The commission found that most indicators of sufficient Medicare rates for providers were positive or improved in 2021, though hospitals saw more volatile cost increases in 2022 compared to years prior. Hospital margins were also lower last year than in 2021, according to preliminary data. This was driven in part by providers facing higher than expected costs, and capacity and staffing challenges.
FY24 Budget: Senate Finance Committee engaged with HHS.
The Senate Finance Committee had their turn to engage with the Department of Health and Human Services (HHS) Secretary on President Biden’s FY24 proposed budget. Chairman Ron Wyden (D-OR) stressed the importance of transparency and timeliness in HHS’ work to finalize the agency’s approach for the upcoming drug negotiations, and the Secretary indicated that the agency is working diligently to meet the September deadline – and may even be ready early.
Throughout the hearing there were comments related to the migrant children crisis, workforce concerns, and making permanent many telehealth policies. There were also a large number of Alzheimer’s advocacy volunteers in the audience. Committee members made a point to thank them for their time and efforts on behalf of Alzheimer’s patients and families – including pursuing Medicare coverage for the latest in drug treatment. The following is a summary of several of the budget priorities:
- Prescription Drugs Costs: Senator James Lankford (R-OK) and Senator Thom Tillis (R-NC) shared their concerns for prescription drug costs with Senator Lankford focusing on the role Pharmaceutical Benefit Managers (PBMs) play in the high cost of prescription drugs. Senator Tillis garnered praise from Chairman Wyden following his comments supporting a thorough review of the system. One that would include all players in the pharmaceutical sector including pharmacists, providers, and patients to ensure that reforms are most effective at reducing costs while improving quality outcomes.

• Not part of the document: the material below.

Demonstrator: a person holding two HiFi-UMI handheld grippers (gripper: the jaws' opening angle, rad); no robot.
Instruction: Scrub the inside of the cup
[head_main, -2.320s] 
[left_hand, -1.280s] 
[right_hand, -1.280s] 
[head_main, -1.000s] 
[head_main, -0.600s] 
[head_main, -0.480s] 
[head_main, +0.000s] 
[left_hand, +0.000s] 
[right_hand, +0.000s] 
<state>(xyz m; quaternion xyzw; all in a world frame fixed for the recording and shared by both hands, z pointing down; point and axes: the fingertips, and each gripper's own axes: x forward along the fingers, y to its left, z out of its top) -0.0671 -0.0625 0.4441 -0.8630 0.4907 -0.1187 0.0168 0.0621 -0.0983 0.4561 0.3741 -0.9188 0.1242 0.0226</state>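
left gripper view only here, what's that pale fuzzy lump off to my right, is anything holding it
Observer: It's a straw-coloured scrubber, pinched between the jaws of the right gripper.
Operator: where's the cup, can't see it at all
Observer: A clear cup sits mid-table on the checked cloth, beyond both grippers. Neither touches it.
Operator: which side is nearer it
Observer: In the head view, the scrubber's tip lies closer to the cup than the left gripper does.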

- Rural Healthcare: Senator Grassley (R-IA) urged the Secretary to prioritize the rural community hospital demonstration program that Senator Grassley believes is being underutilized. The Secretary appreciated Senator Grassley’s perspective and promised to work with him to provide the rural healthcare sector with the support it needs.

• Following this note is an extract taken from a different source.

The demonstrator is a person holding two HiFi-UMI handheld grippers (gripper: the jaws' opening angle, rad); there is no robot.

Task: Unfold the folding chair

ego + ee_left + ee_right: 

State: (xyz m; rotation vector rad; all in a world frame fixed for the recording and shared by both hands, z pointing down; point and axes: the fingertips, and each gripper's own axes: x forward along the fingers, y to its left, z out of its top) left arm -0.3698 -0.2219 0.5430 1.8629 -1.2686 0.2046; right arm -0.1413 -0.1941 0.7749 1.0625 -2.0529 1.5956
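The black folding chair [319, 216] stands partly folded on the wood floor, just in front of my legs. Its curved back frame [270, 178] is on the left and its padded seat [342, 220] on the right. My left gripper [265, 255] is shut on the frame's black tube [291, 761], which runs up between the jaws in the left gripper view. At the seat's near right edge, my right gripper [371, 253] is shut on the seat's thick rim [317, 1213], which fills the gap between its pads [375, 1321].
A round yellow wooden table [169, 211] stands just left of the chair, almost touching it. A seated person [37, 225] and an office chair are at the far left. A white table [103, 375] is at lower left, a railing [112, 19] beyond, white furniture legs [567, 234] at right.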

- Medicare Advantage (MA) 2024 Rates: Several members expressed their concern that the Medicare Advantage (MA) 2024 rate notice would negatively impact seniors by causing MA programs to cut benefits. However, Senator Elizabeth Warren (D-MA) was one of the few who engaged in a back in forth with the Secretary to drill down into the costs of MA versus traditional fee-for-service Medicare. The Secretary agreed with Senator Warren that MA beneficiaries cost Medicare more than fee-for-service enrollees.
- Surprise Billing: Senator John Bennett (D-CO) was alone in mentioning surprise billing during his allocated time. He stressed the need for providers to receive a fair and timely payment following surprise billing claims. He requested the Secretary work to update the surprise billing regulations to equally support providers and payers just as the legislation was written. The Secretary shared that the agency has received over ten times the number of claims than they initially expected. This has led to delays in arbitrators being able to finalize claims, and he also testified that many of the claims are frivolous in nature.